Exercise directions:
Run through the records and show each line that includes the string "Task".

Input:

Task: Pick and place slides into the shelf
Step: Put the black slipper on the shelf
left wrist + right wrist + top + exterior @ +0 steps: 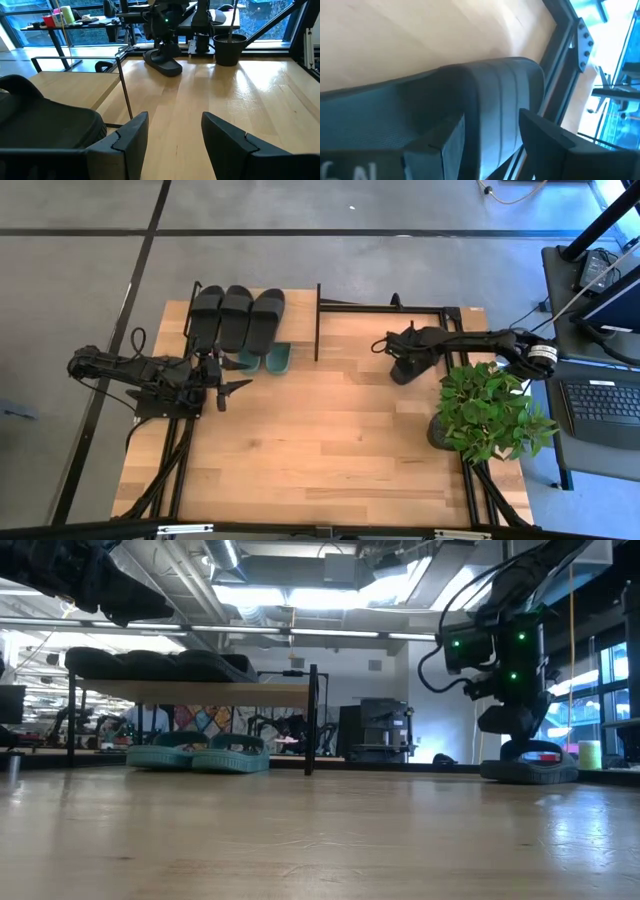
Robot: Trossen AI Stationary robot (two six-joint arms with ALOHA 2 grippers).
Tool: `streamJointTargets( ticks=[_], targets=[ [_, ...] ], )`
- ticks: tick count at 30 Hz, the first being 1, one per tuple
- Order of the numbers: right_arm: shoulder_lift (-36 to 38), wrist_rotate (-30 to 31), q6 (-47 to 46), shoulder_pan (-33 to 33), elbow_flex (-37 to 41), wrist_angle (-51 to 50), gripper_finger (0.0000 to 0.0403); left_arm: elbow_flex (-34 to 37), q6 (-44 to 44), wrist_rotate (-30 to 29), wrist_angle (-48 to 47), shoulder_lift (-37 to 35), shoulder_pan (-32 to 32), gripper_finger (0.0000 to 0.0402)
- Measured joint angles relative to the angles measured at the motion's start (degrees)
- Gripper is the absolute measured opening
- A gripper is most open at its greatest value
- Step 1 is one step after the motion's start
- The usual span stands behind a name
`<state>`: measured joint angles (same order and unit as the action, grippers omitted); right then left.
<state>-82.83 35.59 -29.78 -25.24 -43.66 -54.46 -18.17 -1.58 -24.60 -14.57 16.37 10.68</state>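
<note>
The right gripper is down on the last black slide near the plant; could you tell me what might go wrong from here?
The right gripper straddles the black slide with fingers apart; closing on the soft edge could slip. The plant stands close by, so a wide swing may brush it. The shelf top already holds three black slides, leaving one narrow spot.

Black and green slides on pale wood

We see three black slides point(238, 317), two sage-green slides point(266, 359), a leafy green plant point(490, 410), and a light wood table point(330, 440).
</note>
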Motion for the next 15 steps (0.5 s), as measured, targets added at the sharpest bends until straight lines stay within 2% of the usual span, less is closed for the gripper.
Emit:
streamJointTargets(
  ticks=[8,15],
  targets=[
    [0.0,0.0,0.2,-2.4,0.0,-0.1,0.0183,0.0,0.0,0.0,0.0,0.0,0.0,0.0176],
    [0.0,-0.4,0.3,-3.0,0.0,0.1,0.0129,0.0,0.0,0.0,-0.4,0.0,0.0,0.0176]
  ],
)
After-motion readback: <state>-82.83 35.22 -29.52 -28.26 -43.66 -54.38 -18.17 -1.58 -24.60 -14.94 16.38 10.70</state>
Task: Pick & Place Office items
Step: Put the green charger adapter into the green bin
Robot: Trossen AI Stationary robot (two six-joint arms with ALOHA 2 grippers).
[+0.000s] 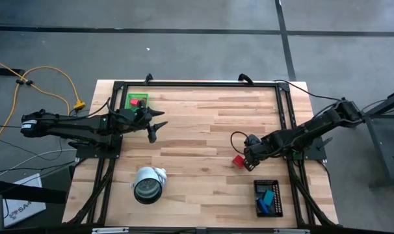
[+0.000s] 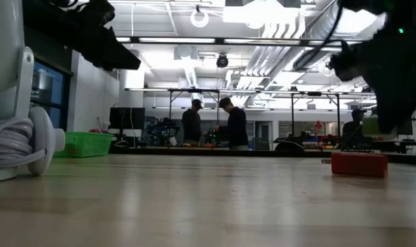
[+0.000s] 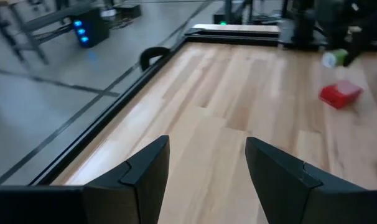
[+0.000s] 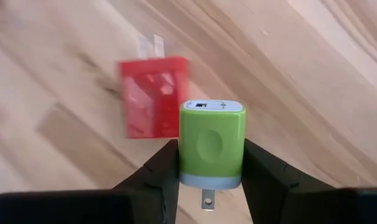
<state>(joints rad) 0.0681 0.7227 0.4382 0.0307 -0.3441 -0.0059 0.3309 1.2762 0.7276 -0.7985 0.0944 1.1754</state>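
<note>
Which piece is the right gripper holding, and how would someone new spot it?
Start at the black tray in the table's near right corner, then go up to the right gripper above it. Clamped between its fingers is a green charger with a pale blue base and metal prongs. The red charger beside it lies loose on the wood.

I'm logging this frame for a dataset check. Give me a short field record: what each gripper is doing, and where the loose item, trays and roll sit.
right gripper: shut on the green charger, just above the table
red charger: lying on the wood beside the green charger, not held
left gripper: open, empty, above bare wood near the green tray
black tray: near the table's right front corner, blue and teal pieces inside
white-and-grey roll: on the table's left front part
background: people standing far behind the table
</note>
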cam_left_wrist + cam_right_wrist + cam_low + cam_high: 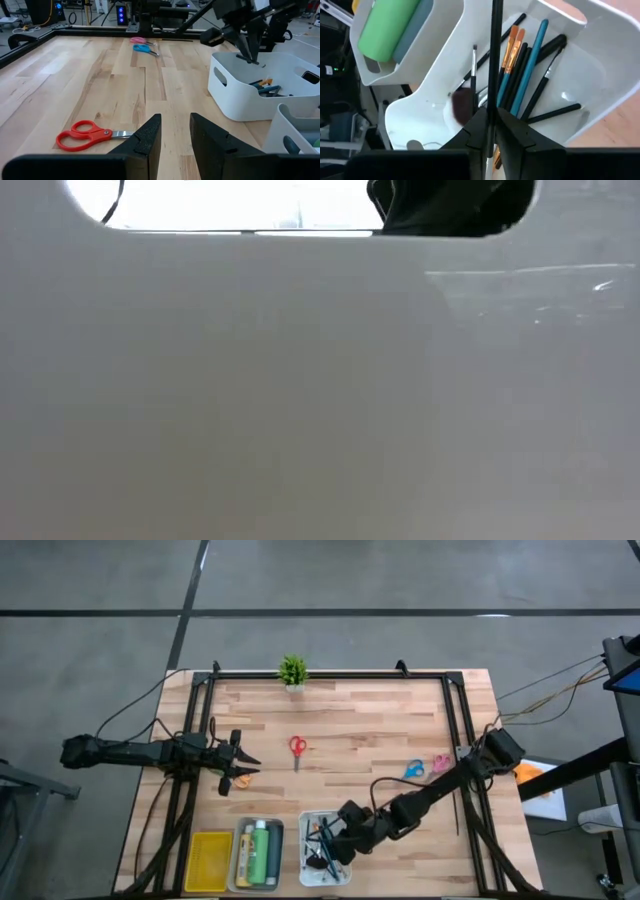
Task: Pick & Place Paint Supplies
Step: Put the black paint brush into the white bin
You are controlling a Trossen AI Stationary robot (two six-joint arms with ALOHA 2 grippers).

Result of this exercise:
Task: Pick and place slides into the shelf
Task: Pick & Place Office items
Task: Pick & Place Paint Supplies

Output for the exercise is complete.